Differences between the husbandry: Pica is more common in indoor than in outdoor cats. Boredom is thought to be caused by a poor environment, lack of social contacts or distracted hunting behaviour. Frank et al. did not find any differences due to environmental enrichment. However, cats in the “Pica group” seldom dealt with their toys alone. In addition, more outdoor cats than indoor cats were represented in their “Pica Group”.
Genetic predisposition: It is possible that a genetic predisposition may be involved in the development of Pica syndrome. In other words, if any of the parents showed Pica syndrome, experts believe that it is likely that also the offspring consumes unsuitable things.
(Too) early weaning of the kittens: Also a possible explanation for pica is the premature separation from the mother. Frank et al. did not find any evidence that the premature weaning has an influence on the development of Pica syndrome. Nevertheless, kittens should always stay with their mothers and siblings at least until the age of 14 weeks! Based on the latest findings, Haustiger recommends – if possible – moving to a new home not earlier than 16 weeks of age.

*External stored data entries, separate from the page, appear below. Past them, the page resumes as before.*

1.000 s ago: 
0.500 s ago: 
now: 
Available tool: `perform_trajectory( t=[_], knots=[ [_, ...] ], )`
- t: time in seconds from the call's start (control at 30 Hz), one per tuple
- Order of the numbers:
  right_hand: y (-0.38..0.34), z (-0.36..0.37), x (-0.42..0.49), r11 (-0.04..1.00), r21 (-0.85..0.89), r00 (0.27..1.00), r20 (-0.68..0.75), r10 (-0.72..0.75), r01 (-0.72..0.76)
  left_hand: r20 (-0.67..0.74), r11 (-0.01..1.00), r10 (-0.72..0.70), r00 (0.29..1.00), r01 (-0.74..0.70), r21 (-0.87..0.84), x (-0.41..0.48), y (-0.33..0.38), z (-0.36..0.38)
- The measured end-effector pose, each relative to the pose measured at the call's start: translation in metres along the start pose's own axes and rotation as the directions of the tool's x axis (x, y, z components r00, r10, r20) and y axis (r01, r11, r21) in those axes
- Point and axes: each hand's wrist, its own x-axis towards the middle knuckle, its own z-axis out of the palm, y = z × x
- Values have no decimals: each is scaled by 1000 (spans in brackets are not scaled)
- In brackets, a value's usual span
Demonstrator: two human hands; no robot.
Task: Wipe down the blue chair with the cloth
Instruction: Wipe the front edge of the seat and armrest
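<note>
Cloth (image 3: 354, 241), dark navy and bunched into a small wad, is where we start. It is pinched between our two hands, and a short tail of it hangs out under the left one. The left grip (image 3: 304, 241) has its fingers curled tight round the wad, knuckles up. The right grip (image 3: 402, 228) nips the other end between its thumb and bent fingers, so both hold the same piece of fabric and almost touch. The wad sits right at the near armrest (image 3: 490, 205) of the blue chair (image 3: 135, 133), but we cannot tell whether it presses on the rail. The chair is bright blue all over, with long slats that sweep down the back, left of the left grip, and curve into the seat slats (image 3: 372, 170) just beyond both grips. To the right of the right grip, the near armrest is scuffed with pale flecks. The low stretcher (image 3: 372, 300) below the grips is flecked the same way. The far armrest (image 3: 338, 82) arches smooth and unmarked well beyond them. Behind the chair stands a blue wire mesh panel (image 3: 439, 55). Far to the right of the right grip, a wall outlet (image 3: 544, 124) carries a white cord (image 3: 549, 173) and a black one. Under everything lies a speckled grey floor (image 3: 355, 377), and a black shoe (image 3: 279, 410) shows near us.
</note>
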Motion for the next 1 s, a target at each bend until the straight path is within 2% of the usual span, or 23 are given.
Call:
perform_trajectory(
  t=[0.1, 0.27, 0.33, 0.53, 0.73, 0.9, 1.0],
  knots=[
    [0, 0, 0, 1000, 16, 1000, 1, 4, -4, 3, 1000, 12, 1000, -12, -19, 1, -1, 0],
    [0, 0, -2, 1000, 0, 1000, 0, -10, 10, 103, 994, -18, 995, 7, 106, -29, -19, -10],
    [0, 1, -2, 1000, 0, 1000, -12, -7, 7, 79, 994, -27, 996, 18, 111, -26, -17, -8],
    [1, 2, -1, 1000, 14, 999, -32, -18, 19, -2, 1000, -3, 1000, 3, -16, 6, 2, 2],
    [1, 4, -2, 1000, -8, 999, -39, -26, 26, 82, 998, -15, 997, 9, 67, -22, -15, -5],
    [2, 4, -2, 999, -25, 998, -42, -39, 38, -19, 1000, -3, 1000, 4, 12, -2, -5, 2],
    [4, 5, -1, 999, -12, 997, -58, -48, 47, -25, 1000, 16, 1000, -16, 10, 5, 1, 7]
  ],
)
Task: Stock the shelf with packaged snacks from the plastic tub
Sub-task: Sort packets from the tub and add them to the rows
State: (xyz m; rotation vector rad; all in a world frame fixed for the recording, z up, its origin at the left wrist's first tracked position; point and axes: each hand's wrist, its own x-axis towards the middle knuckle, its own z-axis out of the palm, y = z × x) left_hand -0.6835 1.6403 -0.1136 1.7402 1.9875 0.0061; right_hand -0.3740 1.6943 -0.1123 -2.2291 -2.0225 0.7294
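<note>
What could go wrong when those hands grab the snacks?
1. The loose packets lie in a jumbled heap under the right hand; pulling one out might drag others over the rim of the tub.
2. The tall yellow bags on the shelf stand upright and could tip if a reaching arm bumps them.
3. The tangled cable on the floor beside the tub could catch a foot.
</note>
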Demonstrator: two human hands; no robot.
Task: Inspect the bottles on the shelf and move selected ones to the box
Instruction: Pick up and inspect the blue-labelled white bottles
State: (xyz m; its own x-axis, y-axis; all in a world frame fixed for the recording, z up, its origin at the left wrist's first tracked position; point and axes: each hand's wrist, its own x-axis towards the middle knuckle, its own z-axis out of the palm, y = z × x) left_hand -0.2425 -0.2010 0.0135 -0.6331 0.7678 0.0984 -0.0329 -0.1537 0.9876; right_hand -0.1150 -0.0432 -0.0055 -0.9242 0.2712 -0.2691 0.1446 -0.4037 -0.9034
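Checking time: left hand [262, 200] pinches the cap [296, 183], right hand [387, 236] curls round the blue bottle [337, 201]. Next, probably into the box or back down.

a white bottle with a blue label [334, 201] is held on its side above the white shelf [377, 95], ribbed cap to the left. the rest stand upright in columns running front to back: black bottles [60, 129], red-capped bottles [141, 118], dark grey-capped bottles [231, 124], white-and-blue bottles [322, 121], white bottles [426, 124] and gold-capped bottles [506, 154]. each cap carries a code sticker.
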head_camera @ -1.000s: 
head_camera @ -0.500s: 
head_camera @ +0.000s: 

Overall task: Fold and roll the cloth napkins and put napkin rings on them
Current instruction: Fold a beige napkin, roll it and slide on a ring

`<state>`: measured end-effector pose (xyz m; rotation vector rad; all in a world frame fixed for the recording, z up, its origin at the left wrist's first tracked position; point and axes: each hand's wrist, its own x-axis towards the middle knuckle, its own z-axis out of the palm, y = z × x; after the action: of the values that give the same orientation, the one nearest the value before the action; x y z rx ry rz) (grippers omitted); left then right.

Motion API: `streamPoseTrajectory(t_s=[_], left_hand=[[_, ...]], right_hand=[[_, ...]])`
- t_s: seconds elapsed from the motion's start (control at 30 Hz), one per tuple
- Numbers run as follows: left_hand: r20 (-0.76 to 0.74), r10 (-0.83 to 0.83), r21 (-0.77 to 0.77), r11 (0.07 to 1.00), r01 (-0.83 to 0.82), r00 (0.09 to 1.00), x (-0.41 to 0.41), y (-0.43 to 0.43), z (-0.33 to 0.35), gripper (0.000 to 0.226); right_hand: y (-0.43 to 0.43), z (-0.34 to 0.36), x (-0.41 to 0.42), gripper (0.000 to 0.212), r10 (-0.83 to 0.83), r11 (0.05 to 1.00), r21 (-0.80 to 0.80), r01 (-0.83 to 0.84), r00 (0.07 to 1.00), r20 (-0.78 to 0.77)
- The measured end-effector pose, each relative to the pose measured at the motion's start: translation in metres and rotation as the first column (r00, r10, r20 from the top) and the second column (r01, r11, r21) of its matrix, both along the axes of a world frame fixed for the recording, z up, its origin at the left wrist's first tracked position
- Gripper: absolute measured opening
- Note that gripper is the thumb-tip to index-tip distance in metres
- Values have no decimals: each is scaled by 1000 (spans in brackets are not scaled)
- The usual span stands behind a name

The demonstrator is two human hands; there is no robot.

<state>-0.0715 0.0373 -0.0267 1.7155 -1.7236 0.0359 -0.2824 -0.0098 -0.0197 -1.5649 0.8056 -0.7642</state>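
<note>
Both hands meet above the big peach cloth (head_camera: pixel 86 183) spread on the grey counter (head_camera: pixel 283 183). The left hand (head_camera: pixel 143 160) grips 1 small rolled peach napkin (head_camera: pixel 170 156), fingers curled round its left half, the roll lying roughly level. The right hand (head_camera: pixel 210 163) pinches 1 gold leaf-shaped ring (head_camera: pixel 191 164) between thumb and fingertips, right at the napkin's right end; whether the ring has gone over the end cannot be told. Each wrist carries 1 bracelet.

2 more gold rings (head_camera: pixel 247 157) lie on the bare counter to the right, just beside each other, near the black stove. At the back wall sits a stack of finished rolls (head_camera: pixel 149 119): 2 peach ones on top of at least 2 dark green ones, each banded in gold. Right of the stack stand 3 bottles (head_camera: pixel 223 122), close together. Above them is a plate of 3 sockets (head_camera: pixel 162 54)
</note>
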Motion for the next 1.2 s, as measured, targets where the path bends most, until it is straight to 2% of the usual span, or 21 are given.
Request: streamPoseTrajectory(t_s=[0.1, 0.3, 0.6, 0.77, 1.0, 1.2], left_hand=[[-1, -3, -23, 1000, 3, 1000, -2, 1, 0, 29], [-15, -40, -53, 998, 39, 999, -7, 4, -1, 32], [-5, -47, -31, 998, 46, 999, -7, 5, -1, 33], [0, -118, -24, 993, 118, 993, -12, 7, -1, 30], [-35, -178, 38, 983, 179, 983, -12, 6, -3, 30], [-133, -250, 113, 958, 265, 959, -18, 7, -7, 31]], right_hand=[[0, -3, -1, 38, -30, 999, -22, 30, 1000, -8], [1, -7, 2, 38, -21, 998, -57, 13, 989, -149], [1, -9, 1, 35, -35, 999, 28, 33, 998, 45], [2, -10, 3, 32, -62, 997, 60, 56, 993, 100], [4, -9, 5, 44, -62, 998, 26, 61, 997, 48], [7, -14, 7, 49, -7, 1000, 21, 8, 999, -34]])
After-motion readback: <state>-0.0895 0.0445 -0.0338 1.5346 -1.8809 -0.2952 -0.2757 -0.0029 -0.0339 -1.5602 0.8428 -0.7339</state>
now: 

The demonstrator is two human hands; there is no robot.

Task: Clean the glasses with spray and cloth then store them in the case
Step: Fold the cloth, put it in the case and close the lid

Feeding practice: The feeding practice can also have an influence on the development of Pica syndrome. It turned out that cats who have to fast tend to resort to unsuitable material. Cats with access to plants (cat grass) and those that are allowed to satisfy their “chewing needs” with suitable food, e. g. raw meat in pieces with suitable bones, tended to be less affected. A desire for fibre is also indicated as a possible explanation, but a clear lack of fibre could never be documented.
(Editor’s note: The literature consulted recommends dry food to satisfy the chewing needs by the way, but we would prefer to change over to raw food).
In Frank et al., in the Pica group, fewer cats were fed “ad libitum” than in the control group.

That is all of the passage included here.